A più riprese in questa seconda parte di stagione ci si è chiesti: che fine ha fatto “quel fenomeno di Cancelo”? Una delle domande ricorrenti di questi giorni va già ben oltre: che fine farà “quel fenomeno di Cancelo”? Il virgolettato è tratto dalle parole di Fabio Paratici, che così lo definiva in uno dei tanti racconti relativi alla genesi dell'operazione Cristiano Ronaldo: “stavamo chiudendo quel fenomeno di Cancelo”. E fenomeno, sia chiaro, è dichiarato nel senso più positivo del termine. Così si era approcciato al mondo Juve d'altronde. Attaccante aggiunto, un fattore tanto decisivo nella fase in cui i bianconeri riuscivano anche a dare spettacolo, da rendere dei dettagli di poco conto quelle cattive letture difensive che continuano ad accompagnarlo. La Juve aveva trovato insomma quel terzino destro di stampo europeo capace di fare la differenza nella metà campo avversaria, inseguito da tempo e abbracciato solo durante la parentesi stagionale di Dani Alves. Un giocatore per di più giovane e di grande prospettiva, cercato, voluto, pagato anche a caro prezzo considerando gli standard bianconeri specialmente considerando lo status almeno sulla carta di difensore. Ma quando il campionato ancora non è finito, sembra già essere cambiato tutto.
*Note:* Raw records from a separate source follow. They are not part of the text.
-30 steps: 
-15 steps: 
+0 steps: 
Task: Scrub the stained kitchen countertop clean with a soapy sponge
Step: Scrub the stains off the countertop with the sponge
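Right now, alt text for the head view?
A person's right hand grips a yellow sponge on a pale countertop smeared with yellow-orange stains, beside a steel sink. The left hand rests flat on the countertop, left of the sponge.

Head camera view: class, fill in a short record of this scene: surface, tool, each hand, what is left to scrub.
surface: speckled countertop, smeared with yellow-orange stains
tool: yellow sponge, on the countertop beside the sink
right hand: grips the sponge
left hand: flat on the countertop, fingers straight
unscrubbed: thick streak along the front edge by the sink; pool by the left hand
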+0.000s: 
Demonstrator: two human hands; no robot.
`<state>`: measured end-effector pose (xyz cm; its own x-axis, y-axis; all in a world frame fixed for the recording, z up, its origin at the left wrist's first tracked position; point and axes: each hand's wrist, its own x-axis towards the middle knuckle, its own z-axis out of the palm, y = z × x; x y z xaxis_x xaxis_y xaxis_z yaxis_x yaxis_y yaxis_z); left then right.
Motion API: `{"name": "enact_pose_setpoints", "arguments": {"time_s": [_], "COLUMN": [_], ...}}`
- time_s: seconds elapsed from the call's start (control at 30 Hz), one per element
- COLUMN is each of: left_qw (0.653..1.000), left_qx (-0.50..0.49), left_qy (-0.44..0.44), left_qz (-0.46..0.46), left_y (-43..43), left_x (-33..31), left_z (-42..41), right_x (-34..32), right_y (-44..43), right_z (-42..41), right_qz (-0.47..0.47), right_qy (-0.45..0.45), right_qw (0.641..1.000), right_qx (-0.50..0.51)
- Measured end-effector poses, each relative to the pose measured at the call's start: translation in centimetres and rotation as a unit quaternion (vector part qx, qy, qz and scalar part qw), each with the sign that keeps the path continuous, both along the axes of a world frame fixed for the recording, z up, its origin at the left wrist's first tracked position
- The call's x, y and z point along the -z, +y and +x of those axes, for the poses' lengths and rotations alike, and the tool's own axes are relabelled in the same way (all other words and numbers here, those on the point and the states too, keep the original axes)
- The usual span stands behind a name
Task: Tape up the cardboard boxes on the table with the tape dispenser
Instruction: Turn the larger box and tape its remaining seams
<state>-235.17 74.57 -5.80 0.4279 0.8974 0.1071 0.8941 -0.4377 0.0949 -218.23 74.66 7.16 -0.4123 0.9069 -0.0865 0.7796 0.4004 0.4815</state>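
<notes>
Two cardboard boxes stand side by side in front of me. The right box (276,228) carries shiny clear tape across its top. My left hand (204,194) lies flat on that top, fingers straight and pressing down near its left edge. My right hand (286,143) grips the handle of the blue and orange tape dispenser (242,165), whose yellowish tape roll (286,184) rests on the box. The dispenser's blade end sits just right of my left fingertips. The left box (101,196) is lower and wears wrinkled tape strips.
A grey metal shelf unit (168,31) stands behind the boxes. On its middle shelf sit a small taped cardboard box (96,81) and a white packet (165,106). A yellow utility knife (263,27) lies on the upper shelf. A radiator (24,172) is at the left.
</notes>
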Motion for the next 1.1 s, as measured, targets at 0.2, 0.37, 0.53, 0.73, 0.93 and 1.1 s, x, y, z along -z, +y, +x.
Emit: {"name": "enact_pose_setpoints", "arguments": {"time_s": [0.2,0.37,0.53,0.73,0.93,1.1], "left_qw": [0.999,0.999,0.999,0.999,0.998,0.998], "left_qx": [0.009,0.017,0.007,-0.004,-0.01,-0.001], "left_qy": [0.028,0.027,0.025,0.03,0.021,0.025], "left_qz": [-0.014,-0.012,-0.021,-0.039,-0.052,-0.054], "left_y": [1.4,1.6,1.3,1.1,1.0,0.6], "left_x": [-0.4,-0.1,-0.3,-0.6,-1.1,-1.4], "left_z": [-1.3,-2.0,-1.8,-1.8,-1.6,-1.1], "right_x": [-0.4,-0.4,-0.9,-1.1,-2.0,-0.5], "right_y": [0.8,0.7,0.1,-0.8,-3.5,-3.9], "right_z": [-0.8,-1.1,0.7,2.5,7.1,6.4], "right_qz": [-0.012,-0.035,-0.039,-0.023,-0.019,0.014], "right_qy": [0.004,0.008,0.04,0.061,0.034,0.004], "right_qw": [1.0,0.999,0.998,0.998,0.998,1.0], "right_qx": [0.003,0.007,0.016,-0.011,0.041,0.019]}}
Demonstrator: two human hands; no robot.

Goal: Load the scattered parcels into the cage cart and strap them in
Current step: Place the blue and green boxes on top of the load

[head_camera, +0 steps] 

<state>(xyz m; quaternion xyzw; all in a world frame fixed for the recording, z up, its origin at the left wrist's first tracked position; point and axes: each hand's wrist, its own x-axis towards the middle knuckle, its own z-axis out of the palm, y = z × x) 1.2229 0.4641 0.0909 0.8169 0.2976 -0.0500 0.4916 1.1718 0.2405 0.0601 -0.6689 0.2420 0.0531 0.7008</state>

CHE FINE FARA' – Perché Cancelo, più o meno a sorpresa, può davvero già lasciare la Continassa. Il feeling con Max Allegri non si è mai trasformato in una passione travolgente, dopo l'infortunio invernale non è più tornato ai suoi livelli, soprattutto in termini di fiducia. Spesso gli è stato preferito Mattia De Sciglio ad esempio, come a Madrid e nella gara di ritorno con l'Ajax. Due esclusioni che hanno lasciato il segno, anche nella dirigenza, perché in ogni caso i passi indietri compiuti in Europa dal punto di vista dell'atteggiamento hanno aperto una riflessione. E nonostante le dichiarazioni di amore dello stesso Cancelo, con la conferma di Allegri potrebbe davvero finire lui sul banco degli imputati e dei sacrificabili, perché c'è anche il portoghese nel gruppetto dei giocatori che a quanto pare avrebbero dato segnali di “non migliorare” secondo il tecnico. E Jorge Mendes si è già messo al lavoro, riprendendo tutti quei discorsi avviati negli anni passati prima che poi Cancelo prendesse la direzione di Torino sponda bianconera.